Kibbutz in northern Israel

Lohamei HaGeta'ot (לוֹחֲמֵי הַגֵּיטָאוֹת, lit. The Ghetto Fighters) is a kibbutz in northern Israel. Located in the western Galilee, it falls under the jurisdiction of Mateh Asher Regional Council. In it had a population of .

==History==
The kibbutz was founded by Holocaust survivors in 1949 on the coastal highway between Acre and Nahariya, on the site of an abandoned British Army base and the depopulated Palestinian village of al-Sumayriyya. Its founding members include surviving fighters of the Warsaw Ghetto Uprising (notably Yitzhak Zuckerman, ŻOB deputy commander and Zivia Lubetkin, one of the few female leaders of ZOB), as well as former Jewish partisans and other Holocaust survivors. Its name commemorates the Jews who fought the Nazis.

Historian Tom Segev describes Zvi Dror's four-volume history of the lives of the Holocaust survivors who founded the kibbutz as one of the most important books ever written about Holocaust survivors in Israel." Anita Shapira, who translates the title as "Testimony pages," describes Dror's book as "one of the first projects to coax the mute to speak" about the Holocaust.

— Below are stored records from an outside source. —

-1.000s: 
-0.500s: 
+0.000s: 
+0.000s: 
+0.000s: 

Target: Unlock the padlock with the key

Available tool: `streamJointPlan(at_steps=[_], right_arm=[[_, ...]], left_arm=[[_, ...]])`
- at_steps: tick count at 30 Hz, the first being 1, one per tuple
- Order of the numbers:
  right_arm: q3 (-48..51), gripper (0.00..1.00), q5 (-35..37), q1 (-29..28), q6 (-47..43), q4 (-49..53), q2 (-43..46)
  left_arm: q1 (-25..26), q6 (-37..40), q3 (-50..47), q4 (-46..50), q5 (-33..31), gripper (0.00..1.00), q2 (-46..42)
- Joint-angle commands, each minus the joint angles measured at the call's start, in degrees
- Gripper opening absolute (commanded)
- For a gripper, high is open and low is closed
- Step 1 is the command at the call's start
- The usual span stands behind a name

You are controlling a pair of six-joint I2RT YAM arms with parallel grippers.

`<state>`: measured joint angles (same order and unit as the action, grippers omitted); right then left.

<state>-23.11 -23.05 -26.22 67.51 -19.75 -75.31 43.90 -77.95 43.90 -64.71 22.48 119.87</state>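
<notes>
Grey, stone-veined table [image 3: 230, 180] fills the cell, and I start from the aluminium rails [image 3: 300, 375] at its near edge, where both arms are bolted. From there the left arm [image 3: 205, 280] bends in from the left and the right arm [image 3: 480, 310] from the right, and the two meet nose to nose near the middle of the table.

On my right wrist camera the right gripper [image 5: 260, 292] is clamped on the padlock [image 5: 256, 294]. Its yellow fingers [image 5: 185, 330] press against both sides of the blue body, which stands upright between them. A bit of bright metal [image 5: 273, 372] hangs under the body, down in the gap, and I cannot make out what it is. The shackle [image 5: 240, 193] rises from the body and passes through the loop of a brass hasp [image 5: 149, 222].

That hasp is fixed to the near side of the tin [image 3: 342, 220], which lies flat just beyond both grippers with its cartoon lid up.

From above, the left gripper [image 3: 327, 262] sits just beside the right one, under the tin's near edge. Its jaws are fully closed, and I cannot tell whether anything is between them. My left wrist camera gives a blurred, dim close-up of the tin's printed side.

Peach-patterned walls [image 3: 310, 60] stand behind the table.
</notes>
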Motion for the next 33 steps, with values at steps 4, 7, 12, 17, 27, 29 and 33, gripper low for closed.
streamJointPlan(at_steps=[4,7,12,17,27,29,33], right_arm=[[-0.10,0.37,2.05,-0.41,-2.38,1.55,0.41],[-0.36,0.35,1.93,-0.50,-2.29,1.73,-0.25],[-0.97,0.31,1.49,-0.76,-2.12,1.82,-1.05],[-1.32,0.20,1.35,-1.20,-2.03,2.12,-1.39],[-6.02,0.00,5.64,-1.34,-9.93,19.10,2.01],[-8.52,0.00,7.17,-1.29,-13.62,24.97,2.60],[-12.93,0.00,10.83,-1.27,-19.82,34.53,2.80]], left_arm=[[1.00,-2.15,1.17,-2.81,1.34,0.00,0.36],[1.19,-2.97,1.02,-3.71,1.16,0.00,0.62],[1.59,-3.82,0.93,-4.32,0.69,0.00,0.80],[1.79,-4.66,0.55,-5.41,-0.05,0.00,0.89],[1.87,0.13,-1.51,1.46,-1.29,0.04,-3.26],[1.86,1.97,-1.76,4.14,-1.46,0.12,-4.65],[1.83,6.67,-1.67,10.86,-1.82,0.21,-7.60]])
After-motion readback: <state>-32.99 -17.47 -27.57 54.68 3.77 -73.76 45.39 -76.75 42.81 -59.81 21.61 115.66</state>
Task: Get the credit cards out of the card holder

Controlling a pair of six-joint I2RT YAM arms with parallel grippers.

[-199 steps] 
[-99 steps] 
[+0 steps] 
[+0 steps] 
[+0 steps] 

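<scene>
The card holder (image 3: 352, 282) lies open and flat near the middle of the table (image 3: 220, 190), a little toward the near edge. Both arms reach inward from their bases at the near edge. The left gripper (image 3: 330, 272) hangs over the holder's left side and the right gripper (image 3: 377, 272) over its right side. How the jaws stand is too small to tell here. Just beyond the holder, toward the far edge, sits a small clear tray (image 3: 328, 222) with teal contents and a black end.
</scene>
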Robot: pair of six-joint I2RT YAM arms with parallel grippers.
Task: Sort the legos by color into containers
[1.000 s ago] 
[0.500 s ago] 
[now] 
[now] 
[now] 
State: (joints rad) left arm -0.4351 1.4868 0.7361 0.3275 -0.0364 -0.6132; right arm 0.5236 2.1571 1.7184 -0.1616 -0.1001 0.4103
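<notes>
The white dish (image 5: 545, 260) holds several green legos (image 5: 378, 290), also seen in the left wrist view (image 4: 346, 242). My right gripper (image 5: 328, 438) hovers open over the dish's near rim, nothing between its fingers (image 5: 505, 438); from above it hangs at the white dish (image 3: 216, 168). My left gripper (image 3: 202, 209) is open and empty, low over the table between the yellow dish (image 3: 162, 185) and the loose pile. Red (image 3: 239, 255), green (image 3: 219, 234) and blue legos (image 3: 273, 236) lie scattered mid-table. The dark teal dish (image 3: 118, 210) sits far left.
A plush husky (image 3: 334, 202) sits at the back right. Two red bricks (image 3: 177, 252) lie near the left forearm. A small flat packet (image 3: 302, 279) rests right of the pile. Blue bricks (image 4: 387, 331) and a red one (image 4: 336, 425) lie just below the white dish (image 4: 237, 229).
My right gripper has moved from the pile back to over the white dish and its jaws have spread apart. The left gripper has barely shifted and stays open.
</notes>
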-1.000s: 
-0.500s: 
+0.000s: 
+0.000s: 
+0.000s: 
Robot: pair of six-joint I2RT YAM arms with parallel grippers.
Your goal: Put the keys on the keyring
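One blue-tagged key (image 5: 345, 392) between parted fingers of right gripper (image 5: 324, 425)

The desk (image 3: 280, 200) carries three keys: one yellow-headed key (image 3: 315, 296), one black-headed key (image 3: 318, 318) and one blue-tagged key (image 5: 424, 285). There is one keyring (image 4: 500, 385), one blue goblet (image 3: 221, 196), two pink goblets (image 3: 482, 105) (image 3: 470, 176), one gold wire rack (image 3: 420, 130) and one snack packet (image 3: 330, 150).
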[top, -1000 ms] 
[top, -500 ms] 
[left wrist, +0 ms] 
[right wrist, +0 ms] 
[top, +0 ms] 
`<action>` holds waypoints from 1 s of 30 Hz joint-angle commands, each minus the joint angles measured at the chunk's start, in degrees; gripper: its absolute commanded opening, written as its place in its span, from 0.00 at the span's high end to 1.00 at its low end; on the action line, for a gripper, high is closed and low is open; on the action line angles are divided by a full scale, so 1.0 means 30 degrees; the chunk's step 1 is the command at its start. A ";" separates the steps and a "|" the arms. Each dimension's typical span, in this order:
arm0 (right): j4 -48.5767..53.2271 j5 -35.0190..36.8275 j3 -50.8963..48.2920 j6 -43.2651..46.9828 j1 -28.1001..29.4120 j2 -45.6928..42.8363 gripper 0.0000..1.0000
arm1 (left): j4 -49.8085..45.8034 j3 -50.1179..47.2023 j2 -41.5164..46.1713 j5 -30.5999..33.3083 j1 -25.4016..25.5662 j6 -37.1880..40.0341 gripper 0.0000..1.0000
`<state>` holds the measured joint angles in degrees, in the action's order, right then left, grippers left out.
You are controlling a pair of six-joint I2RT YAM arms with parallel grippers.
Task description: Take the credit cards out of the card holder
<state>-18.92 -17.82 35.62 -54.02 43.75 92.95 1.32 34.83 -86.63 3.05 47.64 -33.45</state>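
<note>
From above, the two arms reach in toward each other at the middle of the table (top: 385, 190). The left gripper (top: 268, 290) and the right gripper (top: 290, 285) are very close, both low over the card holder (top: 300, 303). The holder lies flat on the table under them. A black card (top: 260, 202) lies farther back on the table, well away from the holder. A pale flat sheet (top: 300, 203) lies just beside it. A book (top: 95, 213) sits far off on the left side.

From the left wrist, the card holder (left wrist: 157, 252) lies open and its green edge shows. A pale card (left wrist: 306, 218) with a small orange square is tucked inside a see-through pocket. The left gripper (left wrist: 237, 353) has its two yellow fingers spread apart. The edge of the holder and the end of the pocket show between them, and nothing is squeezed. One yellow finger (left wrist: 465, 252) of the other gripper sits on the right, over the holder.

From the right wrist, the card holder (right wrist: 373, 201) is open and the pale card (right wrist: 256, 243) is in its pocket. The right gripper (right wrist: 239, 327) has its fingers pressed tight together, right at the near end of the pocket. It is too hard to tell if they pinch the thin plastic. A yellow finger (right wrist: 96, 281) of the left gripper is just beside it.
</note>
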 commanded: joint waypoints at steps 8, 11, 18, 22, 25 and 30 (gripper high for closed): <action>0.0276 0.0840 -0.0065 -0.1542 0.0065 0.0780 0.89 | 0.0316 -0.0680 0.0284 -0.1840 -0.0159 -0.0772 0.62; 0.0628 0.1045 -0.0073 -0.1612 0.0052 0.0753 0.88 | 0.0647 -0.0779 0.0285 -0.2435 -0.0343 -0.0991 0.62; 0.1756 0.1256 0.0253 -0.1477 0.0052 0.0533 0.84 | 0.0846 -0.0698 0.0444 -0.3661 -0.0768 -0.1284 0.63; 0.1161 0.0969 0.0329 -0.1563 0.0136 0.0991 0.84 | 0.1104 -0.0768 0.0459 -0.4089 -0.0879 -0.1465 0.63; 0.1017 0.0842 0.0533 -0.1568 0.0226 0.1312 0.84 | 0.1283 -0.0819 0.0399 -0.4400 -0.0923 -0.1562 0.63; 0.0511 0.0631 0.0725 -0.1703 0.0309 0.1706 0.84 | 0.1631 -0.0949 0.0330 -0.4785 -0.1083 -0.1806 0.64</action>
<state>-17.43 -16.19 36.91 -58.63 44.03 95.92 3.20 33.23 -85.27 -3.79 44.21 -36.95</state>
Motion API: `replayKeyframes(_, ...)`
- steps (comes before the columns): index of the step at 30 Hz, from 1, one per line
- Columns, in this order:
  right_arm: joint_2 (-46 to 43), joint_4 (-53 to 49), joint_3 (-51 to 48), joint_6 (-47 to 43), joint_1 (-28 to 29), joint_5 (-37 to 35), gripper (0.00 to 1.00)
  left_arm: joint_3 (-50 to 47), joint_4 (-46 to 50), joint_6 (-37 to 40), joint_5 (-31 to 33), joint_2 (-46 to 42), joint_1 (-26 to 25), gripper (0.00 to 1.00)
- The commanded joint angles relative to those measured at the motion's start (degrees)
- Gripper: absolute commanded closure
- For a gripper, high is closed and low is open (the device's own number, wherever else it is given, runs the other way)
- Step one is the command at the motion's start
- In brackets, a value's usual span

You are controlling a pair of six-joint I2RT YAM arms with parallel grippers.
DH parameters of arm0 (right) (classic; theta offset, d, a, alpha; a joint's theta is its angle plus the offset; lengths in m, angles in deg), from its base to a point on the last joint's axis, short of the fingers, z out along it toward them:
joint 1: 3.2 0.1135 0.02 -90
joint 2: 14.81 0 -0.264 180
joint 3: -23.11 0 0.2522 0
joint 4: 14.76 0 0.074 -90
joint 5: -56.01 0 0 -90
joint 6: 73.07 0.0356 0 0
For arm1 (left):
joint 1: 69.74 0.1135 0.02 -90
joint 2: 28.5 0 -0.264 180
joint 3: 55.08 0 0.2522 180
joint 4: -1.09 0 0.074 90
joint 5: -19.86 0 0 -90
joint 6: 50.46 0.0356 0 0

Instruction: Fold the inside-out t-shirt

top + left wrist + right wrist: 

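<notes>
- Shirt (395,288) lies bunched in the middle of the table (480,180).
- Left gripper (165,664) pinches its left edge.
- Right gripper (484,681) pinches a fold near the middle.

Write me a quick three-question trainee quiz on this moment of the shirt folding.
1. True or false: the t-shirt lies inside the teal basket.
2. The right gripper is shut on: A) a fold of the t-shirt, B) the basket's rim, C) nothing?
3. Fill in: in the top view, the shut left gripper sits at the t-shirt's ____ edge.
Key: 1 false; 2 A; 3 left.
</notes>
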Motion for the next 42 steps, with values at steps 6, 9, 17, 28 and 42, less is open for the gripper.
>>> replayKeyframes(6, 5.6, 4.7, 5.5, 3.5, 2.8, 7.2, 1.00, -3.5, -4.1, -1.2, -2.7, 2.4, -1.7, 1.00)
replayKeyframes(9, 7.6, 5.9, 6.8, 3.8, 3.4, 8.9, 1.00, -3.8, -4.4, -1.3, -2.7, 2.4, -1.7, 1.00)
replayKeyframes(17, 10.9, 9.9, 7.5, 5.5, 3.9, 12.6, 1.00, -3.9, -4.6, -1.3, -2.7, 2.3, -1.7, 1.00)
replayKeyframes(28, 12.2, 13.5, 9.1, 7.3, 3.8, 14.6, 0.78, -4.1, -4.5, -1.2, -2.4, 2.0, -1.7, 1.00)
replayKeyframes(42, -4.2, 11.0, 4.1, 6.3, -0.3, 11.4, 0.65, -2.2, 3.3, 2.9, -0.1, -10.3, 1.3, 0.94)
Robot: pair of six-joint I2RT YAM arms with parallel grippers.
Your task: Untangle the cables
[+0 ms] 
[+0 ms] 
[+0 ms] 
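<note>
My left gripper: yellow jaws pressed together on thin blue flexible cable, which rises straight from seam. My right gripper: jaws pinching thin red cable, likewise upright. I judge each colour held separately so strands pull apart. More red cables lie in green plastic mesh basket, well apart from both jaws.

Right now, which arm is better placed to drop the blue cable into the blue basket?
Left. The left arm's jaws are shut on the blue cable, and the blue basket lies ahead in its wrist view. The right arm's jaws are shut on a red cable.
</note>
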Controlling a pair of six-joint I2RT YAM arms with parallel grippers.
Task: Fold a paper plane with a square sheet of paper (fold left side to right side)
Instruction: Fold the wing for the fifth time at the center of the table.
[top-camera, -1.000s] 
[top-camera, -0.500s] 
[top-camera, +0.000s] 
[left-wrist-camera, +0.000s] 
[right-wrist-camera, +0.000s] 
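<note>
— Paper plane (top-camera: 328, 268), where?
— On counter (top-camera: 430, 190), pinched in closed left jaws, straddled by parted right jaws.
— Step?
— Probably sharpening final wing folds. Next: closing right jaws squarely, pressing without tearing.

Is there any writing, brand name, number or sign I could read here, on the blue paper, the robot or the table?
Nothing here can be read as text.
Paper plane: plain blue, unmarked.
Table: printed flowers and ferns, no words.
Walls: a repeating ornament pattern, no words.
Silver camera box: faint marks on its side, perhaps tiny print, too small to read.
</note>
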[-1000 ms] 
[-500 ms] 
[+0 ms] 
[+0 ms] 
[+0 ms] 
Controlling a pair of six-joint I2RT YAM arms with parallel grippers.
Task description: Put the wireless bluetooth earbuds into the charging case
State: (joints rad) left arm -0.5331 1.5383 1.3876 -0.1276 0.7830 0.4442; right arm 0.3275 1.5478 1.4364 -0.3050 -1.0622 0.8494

Leon Uris spent a week interviewing residents of the kibbutz and recording their experiences as part of his research for the novel Exodus.

==Economy==
In the mid-1980s the kibbutz acquired the Tivall vegetarian food products factory, which has become a mainstay of its income. Other branches include a large dairy and agriculture and a bed and breakfast. The kibbutz is currently undergoing a process of privatization. It operates a bed and breakfast for tourists to the area.

==Archaeology==
Alongside the kibbutz are the extensive remains of an aqueduct which supplied water to Acre some 6 km away, until 1948. The aqueduct was originally built at the end of the 18th century by Jezzar Pasha, the Ottoman ruler of Acre, but was completely rebuilt by his successor, Suleiman, in 1814.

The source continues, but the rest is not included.